Pfui Fremder -! Du bist das elendeste Wesen unter der Sonne Europas. Fremder -! Die alten Griechen nannten die Fremden Barbaren aber sie übten Gastfreundschaft an ihnen. Du aber wirst von Ort zu Ort gejagt, du Fremder unserer Zeit, du bekommst hier keine Einreiseerlaubnis und dort keine Wohnungsgenehmigung, und dort darfst du keinen Speck essen, und von da keinen mitnehmen.“
1920 veröffentlichte Paul Panther alias Kurt Tucholsky sein frühes Feuilleton „Die Grenze“. Selbst wenn Europa heute nicht mehr der „Lappen von bunten Flicken“ ist, als das es der Autor ein paar Zeilen weiter bezeichnete der Text als solcher ist unvermindert und auch in globalisierten Zeiten von unbestreitbarer Aktualität. Grenzen existieren nach wie vor allenthalben, Grenzen topografischer oder politischer, vor allem aber auch solche geistiger Art.

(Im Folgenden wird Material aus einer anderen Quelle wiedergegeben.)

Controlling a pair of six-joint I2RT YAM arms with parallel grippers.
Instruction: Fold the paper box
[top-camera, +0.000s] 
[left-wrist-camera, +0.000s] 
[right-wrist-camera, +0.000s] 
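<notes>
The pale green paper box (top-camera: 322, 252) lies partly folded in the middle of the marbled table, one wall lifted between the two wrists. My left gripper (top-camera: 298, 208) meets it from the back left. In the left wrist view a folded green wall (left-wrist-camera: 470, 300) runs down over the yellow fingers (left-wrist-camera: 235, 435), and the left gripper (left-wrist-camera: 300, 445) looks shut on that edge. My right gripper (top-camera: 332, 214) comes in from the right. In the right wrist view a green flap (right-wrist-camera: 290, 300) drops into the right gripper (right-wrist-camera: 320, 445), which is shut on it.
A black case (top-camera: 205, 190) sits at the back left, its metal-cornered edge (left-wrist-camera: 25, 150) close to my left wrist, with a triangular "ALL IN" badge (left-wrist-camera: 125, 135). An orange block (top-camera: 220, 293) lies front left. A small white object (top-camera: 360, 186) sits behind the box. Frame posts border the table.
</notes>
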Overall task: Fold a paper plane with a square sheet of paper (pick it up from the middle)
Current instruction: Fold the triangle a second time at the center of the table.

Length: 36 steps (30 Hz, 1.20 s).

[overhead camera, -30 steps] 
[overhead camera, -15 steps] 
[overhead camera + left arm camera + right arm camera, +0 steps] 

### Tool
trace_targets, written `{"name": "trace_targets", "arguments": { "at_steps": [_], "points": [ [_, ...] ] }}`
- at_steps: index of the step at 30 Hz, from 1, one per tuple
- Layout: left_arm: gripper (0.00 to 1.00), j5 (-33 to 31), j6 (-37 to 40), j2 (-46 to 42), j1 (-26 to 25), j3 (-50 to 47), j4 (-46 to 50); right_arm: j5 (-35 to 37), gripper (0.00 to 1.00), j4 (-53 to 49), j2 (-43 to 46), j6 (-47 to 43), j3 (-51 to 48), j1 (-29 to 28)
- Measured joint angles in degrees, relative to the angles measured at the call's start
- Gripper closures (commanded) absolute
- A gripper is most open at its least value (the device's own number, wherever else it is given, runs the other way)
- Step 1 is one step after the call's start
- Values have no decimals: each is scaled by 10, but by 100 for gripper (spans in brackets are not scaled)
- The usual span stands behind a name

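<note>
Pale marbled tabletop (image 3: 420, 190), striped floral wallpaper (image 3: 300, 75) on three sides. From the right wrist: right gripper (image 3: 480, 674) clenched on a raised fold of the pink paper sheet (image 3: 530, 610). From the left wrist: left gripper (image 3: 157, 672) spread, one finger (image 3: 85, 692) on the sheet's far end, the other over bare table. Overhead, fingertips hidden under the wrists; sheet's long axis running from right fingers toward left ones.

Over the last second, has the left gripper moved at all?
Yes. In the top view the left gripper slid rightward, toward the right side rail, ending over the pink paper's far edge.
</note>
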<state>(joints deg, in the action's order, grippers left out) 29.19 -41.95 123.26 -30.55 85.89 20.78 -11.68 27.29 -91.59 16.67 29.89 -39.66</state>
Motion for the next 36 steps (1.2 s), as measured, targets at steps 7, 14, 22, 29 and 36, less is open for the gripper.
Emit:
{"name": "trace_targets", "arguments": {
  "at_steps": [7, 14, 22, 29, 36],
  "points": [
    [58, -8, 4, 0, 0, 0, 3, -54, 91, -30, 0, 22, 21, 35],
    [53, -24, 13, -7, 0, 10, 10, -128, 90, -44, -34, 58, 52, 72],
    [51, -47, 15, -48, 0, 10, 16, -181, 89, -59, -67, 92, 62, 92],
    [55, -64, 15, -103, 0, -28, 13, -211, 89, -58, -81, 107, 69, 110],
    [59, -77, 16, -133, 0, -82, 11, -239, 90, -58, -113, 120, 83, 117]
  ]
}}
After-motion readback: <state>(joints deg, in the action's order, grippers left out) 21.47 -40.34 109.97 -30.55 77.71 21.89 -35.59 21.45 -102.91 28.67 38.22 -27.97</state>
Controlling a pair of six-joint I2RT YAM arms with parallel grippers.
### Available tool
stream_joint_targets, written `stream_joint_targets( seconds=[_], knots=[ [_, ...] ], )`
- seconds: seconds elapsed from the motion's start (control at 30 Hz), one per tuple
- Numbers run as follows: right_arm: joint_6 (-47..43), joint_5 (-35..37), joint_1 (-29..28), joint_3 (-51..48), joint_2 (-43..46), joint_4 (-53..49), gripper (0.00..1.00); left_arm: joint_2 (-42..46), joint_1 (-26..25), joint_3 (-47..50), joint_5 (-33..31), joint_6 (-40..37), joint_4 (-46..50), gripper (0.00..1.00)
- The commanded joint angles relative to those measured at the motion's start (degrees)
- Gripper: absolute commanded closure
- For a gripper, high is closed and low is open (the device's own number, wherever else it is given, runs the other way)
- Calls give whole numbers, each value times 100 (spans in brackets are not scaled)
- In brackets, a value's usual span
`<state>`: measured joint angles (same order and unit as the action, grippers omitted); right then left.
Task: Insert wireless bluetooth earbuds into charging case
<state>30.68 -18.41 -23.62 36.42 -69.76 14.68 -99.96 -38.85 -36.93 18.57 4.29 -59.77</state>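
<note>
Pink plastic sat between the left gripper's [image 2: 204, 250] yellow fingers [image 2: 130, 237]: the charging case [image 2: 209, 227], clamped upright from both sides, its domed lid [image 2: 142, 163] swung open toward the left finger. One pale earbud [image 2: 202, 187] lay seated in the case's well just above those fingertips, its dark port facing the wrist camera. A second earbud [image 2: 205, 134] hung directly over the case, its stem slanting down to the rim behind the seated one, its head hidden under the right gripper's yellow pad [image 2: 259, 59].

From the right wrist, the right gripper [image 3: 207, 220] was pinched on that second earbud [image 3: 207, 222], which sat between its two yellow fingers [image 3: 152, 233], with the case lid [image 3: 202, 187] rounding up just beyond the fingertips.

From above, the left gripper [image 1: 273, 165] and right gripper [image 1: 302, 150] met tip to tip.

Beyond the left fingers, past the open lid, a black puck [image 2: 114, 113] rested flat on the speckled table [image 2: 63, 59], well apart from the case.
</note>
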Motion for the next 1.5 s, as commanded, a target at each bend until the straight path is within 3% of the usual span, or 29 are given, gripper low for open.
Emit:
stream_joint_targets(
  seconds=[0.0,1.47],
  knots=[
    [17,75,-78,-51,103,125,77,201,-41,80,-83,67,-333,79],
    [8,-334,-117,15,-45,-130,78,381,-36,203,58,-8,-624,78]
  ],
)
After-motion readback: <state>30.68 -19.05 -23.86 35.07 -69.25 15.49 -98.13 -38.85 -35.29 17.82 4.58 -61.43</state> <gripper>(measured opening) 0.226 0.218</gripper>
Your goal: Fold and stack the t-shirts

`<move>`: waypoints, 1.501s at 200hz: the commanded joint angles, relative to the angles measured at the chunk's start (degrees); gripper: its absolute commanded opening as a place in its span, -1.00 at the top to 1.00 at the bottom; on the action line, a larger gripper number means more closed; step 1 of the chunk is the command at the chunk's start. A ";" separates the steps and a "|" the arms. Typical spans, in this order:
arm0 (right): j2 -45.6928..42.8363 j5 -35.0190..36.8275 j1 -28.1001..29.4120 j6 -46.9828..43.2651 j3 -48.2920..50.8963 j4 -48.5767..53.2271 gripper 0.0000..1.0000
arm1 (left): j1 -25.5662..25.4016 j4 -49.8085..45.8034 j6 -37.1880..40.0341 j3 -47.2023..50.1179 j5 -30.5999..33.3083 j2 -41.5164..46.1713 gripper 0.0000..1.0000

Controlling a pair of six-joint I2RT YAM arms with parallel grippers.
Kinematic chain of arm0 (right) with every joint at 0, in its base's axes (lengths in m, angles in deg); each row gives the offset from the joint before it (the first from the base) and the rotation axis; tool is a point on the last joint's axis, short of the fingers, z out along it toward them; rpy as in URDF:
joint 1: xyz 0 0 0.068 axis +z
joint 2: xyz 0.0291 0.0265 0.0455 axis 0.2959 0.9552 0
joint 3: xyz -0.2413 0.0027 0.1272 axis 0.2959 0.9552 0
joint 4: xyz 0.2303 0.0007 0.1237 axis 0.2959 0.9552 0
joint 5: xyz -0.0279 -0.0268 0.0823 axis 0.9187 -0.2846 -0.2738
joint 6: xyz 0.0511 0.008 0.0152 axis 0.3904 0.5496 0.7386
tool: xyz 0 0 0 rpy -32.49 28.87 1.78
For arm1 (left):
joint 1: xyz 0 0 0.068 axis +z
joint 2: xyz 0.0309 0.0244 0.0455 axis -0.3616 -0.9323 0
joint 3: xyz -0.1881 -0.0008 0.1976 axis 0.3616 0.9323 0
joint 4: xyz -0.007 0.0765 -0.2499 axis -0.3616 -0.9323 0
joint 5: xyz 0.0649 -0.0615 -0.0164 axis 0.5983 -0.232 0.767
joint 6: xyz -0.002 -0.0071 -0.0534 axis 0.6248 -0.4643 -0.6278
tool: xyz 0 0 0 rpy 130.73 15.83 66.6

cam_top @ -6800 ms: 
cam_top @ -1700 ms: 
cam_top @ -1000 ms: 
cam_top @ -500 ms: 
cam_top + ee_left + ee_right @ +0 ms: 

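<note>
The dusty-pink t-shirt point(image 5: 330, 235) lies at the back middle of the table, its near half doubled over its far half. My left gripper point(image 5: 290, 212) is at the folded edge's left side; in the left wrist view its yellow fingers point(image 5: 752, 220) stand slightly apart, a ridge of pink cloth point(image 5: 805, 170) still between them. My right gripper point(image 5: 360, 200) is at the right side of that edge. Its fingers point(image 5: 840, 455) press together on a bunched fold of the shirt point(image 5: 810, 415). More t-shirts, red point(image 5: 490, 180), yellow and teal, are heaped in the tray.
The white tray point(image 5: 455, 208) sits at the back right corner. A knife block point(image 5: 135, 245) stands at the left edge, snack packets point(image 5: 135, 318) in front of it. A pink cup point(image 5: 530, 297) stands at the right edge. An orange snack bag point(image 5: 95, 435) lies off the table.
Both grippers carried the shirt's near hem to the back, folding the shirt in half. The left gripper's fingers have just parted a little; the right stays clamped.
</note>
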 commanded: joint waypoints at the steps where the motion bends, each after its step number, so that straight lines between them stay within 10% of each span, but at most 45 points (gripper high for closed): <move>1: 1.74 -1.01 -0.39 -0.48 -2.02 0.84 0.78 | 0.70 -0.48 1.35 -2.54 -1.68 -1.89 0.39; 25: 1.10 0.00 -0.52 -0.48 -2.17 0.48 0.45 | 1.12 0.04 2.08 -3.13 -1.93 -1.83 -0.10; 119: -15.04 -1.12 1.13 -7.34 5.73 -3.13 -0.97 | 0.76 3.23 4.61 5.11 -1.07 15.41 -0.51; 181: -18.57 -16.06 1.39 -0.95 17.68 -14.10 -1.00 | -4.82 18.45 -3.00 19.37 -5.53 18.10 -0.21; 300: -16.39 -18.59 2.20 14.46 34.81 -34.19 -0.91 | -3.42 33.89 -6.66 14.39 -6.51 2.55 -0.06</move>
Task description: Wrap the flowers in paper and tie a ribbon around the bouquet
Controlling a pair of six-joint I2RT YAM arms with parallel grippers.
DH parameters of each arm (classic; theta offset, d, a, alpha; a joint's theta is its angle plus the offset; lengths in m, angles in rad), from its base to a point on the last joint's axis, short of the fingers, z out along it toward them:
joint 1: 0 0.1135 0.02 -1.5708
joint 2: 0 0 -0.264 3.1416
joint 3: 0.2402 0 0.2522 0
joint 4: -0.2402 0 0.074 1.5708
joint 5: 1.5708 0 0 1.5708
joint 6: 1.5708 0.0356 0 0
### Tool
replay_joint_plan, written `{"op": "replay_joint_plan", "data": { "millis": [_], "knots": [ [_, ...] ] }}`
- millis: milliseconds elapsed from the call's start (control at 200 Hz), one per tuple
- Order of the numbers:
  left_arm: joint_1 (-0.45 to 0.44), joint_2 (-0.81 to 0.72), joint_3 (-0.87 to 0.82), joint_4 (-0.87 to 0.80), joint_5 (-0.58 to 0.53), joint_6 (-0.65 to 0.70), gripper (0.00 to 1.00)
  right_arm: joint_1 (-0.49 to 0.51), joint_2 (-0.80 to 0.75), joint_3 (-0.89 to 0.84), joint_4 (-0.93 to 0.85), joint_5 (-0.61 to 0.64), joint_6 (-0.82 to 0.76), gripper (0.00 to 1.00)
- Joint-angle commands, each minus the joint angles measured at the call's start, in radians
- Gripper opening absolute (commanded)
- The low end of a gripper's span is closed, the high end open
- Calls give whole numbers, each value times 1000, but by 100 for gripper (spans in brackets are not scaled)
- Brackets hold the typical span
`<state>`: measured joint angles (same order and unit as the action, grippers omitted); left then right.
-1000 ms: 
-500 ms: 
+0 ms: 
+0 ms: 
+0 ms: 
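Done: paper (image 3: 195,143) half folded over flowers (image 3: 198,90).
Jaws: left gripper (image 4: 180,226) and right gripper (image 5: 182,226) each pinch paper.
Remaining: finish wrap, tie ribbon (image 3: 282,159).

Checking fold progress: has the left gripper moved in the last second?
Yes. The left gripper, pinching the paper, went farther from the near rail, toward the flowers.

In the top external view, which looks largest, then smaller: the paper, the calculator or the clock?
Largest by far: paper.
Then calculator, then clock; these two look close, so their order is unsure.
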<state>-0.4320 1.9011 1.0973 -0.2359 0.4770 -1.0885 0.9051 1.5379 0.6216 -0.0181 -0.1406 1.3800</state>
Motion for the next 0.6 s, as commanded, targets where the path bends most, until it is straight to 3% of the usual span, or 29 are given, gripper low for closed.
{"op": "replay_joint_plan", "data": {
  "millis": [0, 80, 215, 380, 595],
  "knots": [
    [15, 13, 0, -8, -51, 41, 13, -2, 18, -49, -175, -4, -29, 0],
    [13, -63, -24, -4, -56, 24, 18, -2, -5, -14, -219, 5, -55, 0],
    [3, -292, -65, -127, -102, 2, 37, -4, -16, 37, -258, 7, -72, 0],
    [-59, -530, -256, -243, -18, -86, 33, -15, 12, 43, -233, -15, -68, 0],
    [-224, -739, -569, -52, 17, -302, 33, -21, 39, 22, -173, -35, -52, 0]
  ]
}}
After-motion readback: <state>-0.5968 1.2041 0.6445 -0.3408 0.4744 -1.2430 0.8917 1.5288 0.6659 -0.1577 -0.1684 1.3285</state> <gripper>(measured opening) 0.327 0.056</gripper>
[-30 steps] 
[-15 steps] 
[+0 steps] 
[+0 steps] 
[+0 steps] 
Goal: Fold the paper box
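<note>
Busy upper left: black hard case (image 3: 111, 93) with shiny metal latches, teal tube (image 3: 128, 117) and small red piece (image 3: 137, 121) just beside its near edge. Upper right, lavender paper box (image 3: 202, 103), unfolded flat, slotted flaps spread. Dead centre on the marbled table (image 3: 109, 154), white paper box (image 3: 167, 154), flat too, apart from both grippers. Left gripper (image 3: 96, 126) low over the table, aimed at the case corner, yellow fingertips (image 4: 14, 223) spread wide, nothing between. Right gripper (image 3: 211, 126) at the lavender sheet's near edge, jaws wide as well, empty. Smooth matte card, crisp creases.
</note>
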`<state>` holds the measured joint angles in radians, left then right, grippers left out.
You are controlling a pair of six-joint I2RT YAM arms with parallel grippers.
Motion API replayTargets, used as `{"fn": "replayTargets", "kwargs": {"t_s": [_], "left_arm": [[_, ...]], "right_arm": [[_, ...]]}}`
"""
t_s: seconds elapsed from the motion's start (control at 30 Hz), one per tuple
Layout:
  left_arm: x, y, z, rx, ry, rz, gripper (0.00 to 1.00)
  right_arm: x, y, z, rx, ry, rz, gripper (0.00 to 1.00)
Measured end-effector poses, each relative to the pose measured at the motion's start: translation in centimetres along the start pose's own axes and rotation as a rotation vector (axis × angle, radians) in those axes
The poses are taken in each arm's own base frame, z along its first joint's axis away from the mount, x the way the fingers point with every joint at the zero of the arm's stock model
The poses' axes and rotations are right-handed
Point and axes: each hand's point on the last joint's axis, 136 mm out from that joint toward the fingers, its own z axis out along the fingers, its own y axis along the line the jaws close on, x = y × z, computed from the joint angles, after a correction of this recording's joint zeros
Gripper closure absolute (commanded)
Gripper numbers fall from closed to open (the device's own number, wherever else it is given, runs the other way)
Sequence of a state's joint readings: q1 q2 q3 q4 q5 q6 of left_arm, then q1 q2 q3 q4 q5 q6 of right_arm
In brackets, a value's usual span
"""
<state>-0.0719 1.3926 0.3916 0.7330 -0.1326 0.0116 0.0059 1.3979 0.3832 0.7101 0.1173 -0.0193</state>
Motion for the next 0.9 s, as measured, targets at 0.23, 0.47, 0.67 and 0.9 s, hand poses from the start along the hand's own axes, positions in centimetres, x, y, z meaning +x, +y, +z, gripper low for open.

Grenzen, mit denen sich Menschen in unterschiedlichsten Bereichen emsig gegeneinander abschotten, ihr Territorium markieren, Fremden und Fremdem gleichermaßen den Zutritt verwehren. Grenzen, hinter denen man Schutz sucht, und sei es auch nur vor Verunsicherung, Mauern gegen jenes Fremde, das gerade, weil es fremd und unbekannt ist, Angst und Schrecken einjagt.